Seventy-seven thousand copies of this book have already been printed in England where it has been enthusiastically reviewed. "This book is packed with intelligence," says the News-Chronicle, for example, and the English press has been uniformly favorable.
Readers of The Screwtape Letters will welcome this new book by the same author.
Clive Staples Lewis was born in Ireland, in Belfast on 29 November 1898. His mother was a devout Christian and made efforts to influence his beliefs. When she died in his early youth her influence waned and Lewis was subject to the musings and mutterings of his friends who were decidedly agnostic and atheistic. It would not be until later, in a moment of clear rationality that he first came to a belief in God and later became a Christian.

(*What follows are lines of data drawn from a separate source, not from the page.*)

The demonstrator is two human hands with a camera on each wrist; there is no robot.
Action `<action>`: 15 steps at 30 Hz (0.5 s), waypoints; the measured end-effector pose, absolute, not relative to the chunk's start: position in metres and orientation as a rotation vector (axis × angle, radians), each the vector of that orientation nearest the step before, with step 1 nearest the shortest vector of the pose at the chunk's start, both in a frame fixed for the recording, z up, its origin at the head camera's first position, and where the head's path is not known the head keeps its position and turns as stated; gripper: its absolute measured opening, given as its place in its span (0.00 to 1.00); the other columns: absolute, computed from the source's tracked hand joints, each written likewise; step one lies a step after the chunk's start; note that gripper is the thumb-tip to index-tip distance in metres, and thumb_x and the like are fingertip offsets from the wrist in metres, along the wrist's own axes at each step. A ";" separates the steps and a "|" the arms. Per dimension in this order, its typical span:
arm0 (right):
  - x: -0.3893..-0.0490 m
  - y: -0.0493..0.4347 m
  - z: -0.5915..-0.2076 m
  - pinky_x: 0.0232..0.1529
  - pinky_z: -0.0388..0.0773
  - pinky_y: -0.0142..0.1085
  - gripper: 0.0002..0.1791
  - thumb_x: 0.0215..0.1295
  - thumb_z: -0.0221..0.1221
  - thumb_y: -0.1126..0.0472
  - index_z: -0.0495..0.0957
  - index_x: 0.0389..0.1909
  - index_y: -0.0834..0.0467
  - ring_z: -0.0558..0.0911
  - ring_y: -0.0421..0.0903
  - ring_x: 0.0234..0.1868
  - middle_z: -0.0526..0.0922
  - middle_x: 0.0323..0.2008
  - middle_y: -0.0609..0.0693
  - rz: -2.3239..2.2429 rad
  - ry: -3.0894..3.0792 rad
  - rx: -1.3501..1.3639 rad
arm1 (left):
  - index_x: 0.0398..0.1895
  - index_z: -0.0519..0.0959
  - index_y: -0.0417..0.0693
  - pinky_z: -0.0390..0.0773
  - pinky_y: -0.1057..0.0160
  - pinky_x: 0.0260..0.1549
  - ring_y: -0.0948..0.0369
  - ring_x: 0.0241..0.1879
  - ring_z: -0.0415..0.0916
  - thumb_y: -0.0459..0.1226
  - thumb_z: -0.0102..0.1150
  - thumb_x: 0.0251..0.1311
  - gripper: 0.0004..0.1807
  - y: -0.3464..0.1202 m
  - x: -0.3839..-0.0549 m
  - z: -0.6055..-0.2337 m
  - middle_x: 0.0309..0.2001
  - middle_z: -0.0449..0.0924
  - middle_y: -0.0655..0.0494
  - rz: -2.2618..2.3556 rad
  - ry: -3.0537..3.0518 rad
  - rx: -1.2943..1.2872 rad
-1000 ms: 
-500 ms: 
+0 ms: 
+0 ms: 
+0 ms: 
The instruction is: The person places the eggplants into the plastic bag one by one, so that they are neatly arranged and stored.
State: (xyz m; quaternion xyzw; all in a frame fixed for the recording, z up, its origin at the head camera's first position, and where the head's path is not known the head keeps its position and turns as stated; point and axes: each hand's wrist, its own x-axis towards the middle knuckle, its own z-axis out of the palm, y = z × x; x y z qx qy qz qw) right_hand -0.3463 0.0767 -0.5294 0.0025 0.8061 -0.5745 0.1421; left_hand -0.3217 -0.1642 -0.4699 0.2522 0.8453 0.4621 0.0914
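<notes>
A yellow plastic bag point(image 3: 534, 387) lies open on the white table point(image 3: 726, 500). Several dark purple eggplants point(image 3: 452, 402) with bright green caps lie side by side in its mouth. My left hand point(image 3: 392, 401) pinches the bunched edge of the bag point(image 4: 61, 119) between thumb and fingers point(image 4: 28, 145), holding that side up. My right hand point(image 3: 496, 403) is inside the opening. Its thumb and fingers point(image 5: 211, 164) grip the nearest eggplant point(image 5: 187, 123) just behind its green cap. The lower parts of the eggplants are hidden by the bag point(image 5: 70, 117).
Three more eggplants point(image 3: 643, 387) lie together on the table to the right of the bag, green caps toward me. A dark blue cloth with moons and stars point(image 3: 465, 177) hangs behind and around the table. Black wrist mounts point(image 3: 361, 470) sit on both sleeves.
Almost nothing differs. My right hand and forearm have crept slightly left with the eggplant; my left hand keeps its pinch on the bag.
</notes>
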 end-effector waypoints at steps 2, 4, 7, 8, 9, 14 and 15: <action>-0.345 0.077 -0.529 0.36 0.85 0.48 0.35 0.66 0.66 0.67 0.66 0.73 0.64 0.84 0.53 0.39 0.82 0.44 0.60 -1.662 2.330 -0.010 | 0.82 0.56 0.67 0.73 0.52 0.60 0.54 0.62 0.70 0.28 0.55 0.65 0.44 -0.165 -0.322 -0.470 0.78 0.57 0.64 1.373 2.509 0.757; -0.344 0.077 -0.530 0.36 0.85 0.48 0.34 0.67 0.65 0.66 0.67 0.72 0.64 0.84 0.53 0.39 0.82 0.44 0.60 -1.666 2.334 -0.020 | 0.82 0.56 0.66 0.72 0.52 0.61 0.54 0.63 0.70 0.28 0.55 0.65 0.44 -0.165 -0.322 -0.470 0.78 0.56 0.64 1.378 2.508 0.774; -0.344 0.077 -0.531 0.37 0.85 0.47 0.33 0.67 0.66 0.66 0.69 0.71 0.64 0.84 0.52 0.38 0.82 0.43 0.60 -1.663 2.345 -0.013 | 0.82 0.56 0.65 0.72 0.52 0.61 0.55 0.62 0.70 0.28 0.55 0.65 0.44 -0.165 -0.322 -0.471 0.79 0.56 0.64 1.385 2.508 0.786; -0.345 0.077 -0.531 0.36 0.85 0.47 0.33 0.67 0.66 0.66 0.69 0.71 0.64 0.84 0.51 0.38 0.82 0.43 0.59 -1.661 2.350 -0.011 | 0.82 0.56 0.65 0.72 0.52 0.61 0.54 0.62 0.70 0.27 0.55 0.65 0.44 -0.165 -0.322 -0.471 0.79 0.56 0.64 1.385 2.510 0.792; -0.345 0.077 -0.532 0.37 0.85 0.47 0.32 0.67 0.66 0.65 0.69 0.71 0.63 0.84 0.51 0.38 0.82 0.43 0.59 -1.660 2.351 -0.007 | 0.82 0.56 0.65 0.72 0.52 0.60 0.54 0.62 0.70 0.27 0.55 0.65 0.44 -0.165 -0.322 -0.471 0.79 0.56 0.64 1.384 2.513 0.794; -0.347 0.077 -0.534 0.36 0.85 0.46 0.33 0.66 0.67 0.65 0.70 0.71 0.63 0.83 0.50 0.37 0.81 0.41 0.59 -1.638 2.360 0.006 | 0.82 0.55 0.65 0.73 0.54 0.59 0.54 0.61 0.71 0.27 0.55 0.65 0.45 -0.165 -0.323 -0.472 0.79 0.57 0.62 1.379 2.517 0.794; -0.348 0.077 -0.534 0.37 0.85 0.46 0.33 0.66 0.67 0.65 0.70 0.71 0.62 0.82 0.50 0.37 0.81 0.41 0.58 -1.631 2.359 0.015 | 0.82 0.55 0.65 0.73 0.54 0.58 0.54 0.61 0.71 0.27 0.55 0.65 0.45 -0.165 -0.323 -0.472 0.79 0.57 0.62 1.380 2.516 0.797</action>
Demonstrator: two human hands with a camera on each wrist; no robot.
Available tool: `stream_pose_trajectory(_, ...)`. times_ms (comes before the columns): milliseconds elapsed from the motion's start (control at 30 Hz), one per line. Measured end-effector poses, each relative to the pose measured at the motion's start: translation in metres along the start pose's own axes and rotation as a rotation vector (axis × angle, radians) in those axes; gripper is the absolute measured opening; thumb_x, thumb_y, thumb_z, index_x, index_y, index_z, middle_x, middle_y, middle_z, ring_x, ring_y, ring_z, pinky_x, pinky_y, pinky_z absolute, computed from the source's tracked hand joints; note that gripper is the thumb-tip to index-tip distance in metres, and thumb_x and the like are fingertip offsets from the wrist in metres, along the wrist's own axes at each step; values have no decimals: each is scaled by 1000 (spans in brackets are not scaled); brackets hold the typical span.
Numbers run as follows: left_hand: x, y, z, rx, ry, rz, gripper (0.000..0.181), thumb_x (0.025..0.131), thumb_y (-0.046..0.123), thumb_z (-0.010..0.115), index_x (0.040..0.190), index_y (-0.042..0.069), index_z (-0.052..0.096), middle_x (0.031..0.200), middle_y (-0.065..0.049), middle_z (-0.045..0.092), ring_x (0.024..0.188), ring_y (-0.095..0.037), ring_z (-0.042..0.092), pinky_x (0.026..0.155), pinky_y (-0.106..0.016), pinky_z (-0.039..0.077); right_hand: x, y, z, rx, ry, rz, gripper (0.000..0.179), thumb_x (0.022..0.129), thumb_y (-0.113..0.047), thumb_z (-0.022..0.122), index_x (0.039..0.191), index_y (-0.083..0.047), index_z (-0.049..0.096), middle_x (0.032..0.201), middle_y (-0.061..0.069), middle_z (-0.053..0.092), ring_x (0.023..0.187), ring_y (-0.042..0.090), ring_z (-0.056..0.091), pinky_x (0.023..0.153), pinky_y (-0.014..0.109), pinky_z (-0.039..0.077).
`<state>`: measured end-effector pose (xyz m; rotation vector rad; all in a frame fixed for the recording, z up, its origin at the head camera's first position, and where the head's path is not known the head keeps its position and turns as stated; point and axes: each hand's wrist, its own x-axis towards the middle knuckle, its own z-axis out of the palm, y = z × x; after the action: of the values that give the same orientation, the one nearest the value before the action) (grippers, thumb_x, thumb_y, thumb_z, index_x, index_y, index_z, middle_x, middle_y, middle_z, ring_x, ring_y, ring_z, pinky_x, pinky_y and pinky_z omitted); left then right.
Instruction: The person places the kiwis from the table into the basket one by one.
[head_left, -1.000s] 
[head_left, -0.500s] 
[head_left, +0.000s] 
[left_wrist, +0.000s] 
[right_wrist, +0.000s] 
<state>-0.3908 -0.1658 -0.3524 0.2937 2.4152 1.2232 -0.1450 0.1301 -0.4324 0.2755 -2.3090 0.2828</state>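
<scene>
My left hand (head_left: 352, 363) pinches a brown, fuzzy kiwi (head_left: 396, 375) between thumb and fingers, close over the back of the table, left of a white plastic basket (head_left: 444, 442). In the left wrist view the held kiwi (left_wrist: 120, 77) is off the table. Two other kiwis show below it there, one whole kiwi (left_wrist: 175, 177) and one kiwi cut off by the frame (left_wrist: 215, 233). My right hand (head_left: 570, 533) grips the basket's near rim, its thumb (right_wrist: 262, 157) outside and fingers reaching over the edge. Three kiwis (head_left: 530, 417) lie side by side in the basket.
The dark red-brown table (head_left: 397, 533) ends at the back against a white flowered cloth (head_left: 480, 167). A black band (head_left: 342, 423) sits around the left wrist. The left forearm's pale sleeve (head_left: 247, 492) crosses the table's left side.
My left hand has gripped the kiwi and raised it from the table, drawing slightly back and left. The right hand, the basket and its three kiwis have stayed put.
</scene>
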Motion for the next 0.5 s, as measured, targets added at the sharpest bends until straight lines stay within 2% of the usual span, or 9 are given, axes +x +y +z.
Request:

C. S. Lewis volunteered for the army in 1917 and was wounded in the trenches in World War I. After the war, he attended university at Oxford. Soon, he found himself on the faculty of Magdalen College where he taught Mediaeval and Renaissance English.
Throughout his academic career he wrote clearly on the topic of religion. His most famous works include the Screwtape Letters and the Chronicles of Narnia. The atmosphere at Oxford and Cambridge tended to skepticism. Lewis used this skepticism as a foil. He intelligently saw Christianity as a necessary fact that could be seen clearly in science.
"Surprised by Joy" is Lewis's autobiography chronicling his reluctant conversion from atheism to Christianity in 1931.